I should have folded, but my ego clouded my vision. Now my concentration is gone, the game thrown, and my sight clouded again, this time by the tears I refuse to let fall.

Five-card draw, Texas hold ’em, jokers wild—all is lost before I can blink.

Fighting to push back my emotions, I try to still my now trembling hands. He knows too much. When he finds out his payment isn’t real, what happens to me? To Momma? Will I even survive tonight?

A week later, Momma and I were instructed to pack our bags. Big Daddy Pimp was setting us up. Only, he wasn’t.

He “set us up” in an upscale condo just outside the Strip, then handed Momma a wad of bills before he turned and walked away. He never looked back, not that either of us expected him to. We weren’t in the place twenty-four hours before a courier service delivered a parcel addressed to Hailey “Hard Knocks” Poe.

My heart sank. Seeing that name, I should have packed Momma up right then and taken off with the little bit of money Big Daddy had left her. Did I do that? Nope.

How the hell did he find me?

Opening the envelope, my heart pounded, my breathing hitched, and my palms sweat.

Inside was a contract, one that sealed my fate against any future I had ever hoped for.

We weren’t released by Big Daddy Douchebag.
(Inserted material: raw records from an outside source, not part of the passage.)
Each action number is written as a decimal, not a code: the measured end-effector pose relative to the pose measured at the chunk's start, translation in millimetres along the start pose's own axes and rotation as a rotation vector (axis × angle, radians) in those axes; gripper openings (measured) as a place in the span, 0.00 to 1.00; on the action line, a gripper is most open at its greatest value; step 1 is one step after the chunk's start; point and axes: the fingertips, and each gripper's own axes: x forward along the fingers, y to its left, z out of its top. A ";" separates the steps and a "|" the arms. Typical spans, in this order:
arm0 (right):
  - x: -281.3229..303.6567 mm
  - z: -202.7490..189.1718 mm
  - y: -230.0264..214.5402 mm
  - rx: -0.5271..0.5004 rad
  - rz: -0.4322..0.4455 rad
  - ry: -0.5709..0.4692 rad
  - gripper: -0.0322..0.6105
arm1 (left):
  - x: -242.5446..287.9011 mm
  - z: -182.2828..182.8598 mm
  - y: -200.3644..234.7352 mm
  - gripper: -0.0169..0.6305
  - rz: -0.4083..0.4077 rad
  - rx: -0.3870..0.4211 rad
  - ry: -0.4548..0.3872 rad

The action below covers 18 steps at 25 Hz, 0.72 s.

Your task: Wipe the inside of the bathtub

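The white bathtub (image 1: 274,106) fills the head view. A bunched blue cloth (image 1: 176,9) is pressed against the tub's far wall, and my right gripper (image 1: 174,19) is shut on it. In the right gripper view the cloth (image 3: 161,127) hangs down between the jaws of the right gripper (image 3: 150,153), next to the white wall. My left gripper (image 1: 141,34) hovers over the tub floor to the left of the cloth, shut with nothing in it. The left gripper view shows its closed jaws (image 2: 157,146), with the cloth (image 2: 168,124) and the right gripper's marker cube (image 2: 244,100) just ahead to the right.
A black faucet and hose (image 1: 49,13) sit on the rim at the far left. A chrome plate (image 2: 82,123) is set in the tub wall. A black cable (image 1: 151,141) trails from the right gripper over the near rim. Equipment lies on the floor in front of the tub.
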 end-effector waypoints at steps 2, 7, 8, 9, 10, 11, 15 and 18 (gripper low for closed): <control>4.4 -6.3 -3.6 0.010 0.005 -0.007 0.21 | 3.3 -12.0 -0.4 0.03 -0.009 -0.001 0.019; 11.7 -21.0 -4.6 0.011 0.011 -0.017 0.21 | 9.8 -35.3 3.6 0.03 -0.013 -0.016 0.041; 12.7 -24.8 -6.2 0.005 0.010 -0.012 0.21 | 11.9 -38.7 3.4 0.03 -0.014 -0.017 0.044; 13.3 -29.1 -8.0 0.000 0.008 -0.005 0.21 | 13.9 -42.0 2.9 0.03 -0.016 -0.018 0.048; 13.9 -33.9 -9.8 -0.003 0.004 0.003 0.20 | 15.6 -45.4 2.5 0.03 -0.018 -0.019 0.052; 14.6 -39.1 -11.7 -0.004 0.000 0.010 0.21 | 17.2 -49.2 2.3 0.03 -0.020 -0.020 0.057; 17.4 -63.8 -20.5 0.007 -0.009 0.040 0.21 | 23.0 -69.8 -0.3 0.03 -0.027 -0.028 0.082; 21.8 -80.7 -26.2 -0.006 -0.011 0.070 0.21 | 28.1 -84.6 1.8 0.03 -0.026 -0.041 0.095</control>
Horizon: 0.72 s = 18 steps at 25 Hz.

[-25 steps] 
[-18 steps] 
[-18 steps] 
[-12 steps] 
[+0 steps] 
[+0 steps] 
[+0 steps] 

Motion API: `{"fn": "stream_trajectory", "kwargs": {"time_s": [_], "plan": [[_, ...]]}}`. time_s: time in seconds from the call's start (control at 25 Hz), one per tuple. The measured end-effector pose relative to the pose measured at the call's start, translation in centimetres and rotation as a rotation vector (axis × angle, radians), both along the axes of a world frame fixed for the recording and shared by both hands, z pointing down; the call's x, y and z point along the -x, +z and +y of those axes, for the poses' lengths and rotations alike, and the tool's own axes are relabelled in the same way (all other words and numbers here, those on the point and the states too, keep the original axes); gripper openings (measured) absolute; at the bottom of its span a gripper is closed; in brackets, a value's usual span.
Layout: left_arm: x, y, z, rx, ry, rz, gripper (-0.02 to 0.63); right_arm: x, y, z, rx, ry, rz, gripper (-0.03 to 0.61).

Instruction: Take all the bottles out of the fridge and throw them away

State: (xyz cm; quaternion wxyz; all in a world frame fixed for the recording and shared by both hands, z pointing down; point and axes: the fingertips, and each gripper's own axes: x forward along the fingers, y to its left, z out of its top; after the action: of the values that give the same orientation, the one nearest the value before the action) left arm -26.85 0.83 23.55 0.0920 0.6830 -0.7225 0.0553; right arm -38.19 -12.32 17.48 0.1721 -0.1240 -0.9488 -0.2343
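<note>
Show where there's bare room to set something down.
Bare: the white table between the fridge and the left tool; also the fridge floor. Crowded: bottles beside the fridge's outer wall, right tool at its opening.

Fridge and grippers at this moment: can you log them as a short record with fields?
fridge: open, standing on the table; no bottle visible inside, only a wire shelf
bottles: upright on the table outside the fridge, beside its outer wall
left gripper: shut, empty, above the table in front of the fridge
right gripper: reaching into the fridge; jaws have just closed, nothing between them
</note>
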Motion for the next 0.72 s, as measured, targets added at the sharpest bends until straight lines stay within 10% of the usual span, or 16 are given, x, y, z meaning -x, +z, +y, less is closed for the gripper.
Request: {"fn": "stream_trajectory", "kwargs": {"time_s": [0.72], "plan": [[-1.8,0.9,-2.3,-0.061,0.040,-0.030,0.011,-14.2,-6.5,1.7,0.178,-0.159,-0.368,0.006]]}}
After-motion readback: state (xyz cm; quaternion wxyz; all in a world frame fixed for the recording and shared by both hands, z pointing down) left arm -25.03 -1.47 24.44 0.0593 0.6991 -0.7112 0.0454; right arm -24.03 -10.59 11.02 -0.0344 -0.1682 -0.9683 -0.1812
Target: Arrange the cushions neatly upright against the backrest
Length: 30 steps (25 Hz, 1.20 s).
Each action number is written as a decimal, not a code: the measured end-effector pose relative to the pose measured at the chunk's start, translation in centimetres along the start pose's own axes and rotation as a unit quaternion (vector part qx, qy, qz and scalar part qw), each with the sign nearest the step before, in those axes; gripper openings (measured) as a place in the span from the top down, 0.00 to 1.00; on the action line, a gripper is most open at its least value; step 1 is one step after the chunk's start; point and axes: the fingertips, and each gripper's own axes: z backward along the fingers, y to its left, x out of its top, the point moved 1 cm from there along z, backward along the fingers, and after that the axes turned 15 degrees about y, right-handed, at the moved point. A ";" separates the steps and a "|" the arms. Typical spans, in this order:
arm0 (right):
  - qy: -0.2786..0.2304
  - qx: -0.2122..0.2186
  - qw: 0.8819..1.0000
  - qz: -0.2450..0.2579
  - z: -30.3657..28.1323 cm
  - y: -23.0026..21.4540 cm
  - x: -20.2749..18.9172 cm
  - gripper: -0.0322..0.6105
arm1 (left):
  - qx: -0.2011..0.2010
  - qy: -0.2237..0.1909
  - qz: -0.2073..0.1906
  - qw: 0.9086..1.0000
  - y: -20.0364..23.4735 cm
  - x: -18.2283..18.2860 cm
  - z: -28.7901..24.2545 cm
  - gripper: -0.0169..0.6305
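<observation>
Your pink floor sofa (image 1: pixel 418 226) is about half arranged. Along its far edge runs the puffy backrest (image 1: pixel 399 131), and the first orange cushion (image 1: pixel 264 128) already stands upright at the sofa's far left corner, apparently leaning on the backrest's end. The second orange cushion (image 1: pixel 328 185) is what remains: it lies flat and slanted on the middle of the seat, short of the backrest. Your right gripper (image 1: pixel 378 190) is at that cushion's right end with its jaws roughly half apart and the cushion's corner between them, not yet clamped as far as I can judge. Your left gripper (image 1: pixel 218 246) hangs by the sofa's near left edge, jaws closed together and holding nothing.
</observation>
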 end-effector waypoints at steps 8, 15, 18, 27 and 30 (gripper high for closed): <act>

We were bought and paid for. He gave Big Daddy enough to release Momma. He set us up.

Sean “Monte” Timmons owns me. He owns us. How the hell did this keep happening to me? The cycle of misery—wash, rinse, repeat. From one man’s property to another.

The glitz, the glam, the lights, and the action of Vegas are all a façade. It’s a black hole of manipulation. Life here is a game. Day in and day out, it’s all a gamble to survive and to thrive. The winner takes all.

Monte didn’t waste time in moving himself into the place with us. More so, with me. My age didn’t matter. He had me in a position where I couldn’t deny him. If word got around about my counterfeit bills at the table, my age would be nothing more than a number on my death certificate.

Monte used that to his advantage.

The situation didn’t seem bad to my mother, who had spent her entire life working the corners. To me, it was hell. Monte didn’t put me on a street or in a hotel bed to repay my debt. No, he made me his wife in a ceremony at a chapel on the Strip, which my mother stupidly signed her agreement to.

Over the last seven years, nothing has changed. Monte wheels and deals and lives for the next thrill. Lucky seven is a cruel bitch. I have accumulated seven years of debt to him.

Every meal I have eaten, every shower I have taken, everything I have ever had, done, or been forced to endure is a penny added to the red line. The black marks are for good behavior when I play my part.

I’m his trophy, his armpiece, and I’m also his whore. The balance gets renegotiated with every pound he gets inside my pussy, but the scales never tip in my favor, no matter how good I suck his dick.

Seven years and few things have changed, none of those for the better.

Funny how history repeats itself, even if you don’t want it to.

Momma is gone from a brain-stem stroke. It happened fast. One night she went to bed, and the next morning, she was unresponsive. One call to emergency services and an ambulance ride to the hospital later, she lay in a bed on life support with a prune for a brain. Decisions had to be made, and the chances of her waking up and ever being normal were slim; as a result, the plug was pulled, and my life crashed around me.